Supplied data |
━━━━━━━━━━
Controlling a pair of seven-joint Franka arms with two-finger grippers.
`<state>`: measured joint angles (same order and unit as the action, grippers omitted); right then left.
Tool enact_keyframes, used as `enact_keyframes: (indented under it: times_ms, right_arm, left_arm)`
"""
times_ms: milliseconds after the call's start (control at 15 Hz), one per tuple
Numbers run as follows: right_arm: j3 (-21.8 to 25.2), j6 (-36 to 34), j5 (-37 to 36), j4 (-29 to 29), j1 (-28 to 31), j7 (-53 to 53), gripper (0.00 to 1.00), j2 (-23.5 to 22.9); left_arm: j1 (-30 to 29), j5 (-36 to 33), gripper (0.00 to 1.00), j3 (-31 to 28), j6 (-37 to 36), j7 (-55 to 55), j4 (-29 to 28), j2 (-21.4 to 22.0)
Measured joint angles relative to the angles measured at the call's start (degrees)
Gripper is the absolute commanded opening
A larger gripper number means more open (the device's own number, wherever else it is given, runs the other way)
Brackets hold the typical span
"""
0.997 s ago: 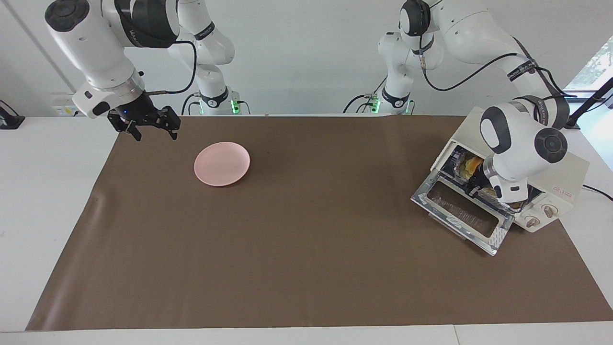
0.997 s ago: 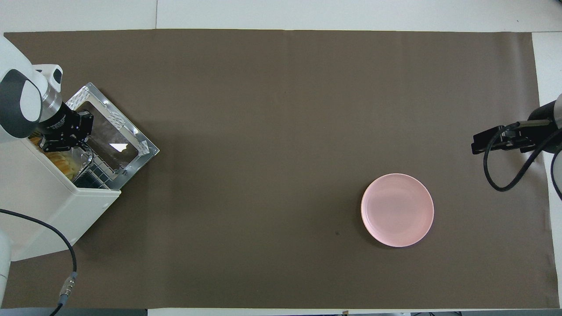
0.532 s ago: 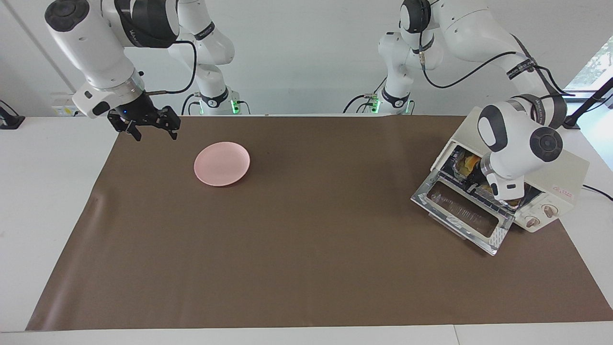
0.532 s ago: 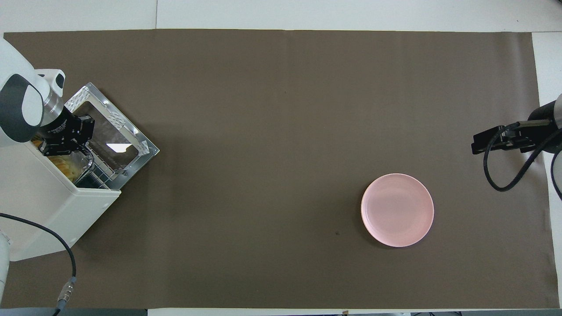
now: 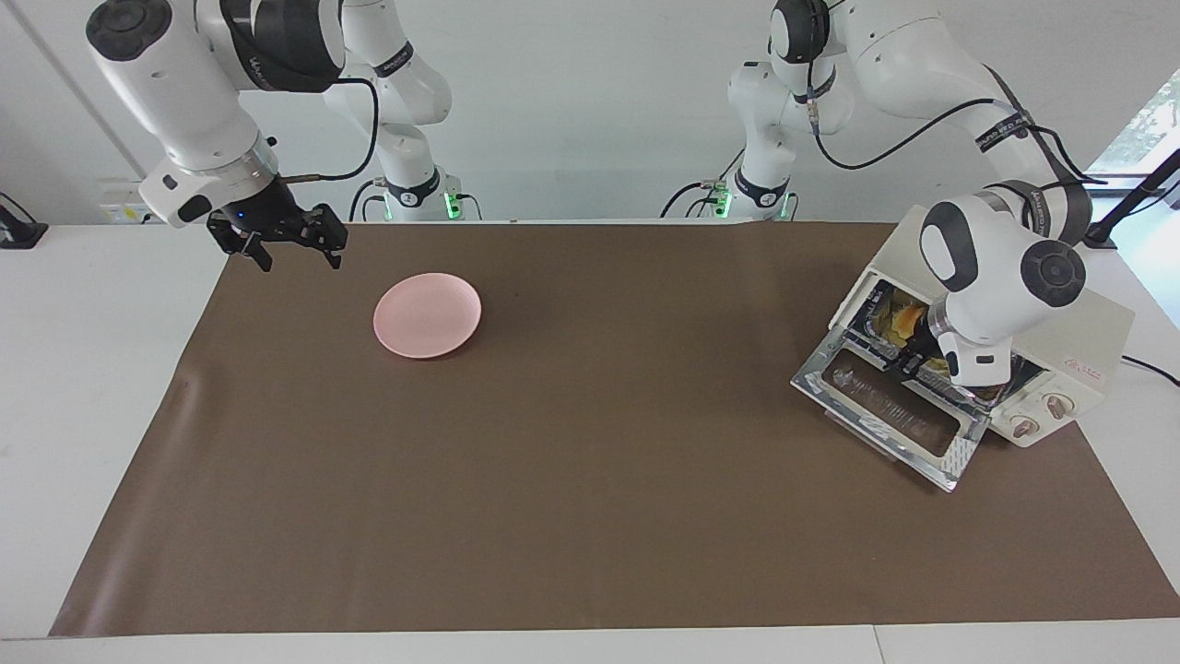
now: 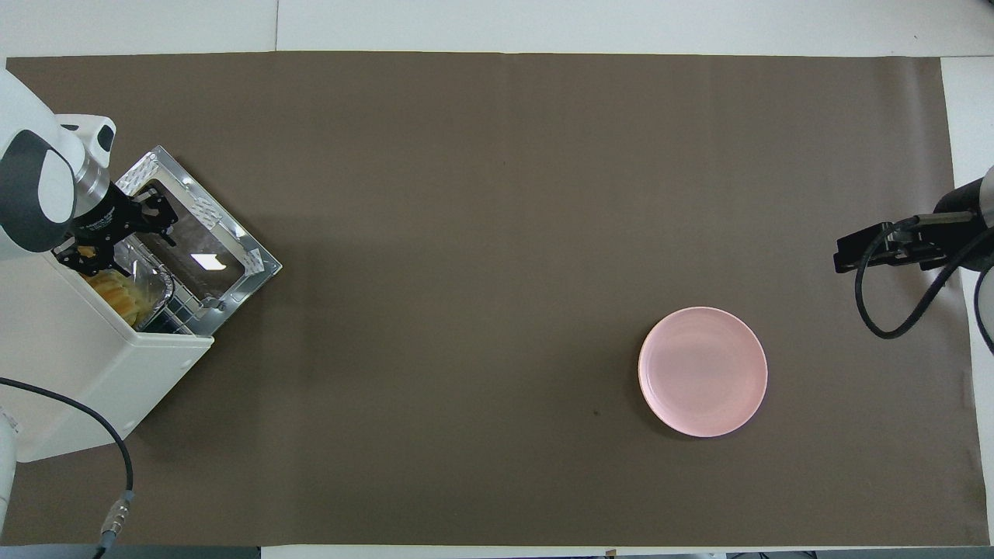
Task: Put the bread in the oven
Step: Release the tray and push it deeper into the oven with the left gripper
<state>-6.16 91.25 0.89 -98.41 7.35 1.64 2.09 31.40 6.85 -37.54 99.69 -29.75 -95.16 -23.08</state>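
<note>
two robot arms at a counter, the left tool at the mouth of an open toaster oven

the left tool (image 6: 116, 237) is at the mouth of the oven (image 5: 1079, 337), above the hinge end of the lowered door (image 5: 890, 415). from overhead its two dark fingers are spread apart, with nothing between them. in the facing view the white wrist covers most of the tool, so whether a fingertip touches anything inside cannot be told.

just inside the opening lies the bread (image 6: 118, 293), a golden, ridged loaf. it sits in a silver foil tray (image 6: 155, 283) on the wire rack (image 6: 180, 310). part of the loaf also shows in the facing view, within the opening, beside the wrist.

the oven is a cream-white box at the left arm's end of the counter, turned at an angle. its metal-framed glass door lies flat and open on the brown mat (image 5: 590, 480). two round knobs (image 5: 1040, 415) are on its front panel, beside the door.

the right tool (image 5: 290, 247) hangs in the air over the mat's corner at the right arm's end, fingers spread wide and empty. this arm waits.

a round pink plate (image 6: 703, 371) rests on the mat near the right tool, with nothing on it. the mat covers most of the white counter (image 5: 92, 369).
</note>
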Motion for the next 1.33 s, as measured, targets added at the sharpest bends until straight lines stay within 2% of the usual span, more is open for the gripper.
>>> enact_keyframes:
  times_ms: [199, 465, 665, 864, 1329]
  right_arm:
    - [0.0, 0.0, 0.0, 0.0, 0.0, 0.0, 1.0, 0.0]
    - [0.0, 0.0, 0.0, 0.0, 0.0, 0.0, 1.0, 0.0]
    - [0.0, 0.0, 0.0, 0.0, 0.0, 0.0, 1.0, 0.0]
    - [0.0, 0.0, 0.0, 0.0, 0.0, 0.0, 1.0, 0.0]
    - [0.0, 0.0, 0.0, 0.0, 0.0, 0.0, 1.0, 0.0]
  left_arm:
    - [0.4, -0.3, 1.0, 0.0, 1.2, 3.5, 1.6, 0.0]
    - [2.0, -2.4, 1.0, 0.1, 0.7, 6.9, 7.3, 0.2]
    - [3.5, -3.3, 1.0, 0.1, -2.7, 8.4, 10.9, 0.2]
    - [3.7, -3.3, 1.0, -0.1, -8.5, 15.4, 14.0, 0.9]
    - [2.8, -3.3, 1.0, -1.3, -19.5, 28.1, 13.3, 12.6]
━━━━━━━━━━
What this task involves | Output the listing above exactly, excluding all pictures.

Reply to the exercise |
Controlling a pair of seven-joint Franka arms with two-finger grippers.
`<state>`: measured joint angles (same order and unit as the action, grippers omitted); right then left.
Tool enact_keyframes, used as `enact_keyframes: (indented under it: times_ms, right_arm, left_arm)`
"""
times_ms: milliseconds after the call's start (control at 15 Hz), one per tuple
Numbers run as follows: right_arm: j3 (-21.8 to 25.2), j6 (-36 to 34), j5 (-37 to 36), j4 (-29 to 29), j1 (-28 to 31), j7 (-53 to 53), gripper (0.00 to 1.00), j2 (-23.5 to 22.9); left_arm: j1 (-30 to 29), j5 (-36 to 33), gripper (0.00 to 1.00), j3 (-31 to 28), j6 (-37 to 36), j7 (-55 to 55), j4 (-29 to 28), j2 (-21.4 to 22.0)
Measured joint angles relative to the angles measured at the call's start (degrees)
Gripper is the absolute commanded opening
A larger gripper number means more open (the device's own number, wherever else it is given, runs the other way)
Brackets hold the typical span
"""
0.997 s ago: 
0.997 s ago: 
0.532 s ago: 
0.532 s ago: 
now: 
now: 
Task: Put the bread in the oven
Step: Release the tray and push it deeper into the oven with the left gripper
<state>-6.16 91.25 0.89 -98.41 7.35 1.64 2.09 31.40 6.85 -37.54 99.69 -29.75 -95.16 -23.08</state>
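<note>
two robot arms at a counter, the left tool at the mouth of an open toaster oven

the left tool (image 6: 116, 237) is at the mouth of the oven (image 5: 1079, 337), above the hinge end of the lowered door (image 5: 890, 415). from overhead its two dark fingers are spread apart, with nothing between them. in the facing view the white wrist covers most of the tool, so whether a fingertip touches anything inside cannot be told.

just inside the opening lies the bread (image 6: 118, 293), a golden, ridged loaf. it sits in a silver foil tray (image 6: 155, 283) on the wire rack (image 6: 180, 310). part of the loaf also shows in the facing view, within the opening, beside the wrist.

the oven is a cream-white box at the left arm's end of the counter, turned at an angle. its metal-framed glass door lies flat and open on the brown mat (image 5: 590, 480). two round knobs (image 5: 1040, 415) are on its front panel, beside the door.

the right tool (image 5: 290, 247) hangs in the air over the mat's corner at the right arm's end, fingers spread wide and empty. this arm waits.

a round pink plate (image 6: 703, 371) rests on the mat near the right tool, with nothing on it. the mat covers most of the white counter (image 5: 92, 369).
</note>
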Motion for the next 1.33 s, as measured, targets added at the sharpest bends until straight lines stay within 2% of the usual span, more is open for the gripper.
>>> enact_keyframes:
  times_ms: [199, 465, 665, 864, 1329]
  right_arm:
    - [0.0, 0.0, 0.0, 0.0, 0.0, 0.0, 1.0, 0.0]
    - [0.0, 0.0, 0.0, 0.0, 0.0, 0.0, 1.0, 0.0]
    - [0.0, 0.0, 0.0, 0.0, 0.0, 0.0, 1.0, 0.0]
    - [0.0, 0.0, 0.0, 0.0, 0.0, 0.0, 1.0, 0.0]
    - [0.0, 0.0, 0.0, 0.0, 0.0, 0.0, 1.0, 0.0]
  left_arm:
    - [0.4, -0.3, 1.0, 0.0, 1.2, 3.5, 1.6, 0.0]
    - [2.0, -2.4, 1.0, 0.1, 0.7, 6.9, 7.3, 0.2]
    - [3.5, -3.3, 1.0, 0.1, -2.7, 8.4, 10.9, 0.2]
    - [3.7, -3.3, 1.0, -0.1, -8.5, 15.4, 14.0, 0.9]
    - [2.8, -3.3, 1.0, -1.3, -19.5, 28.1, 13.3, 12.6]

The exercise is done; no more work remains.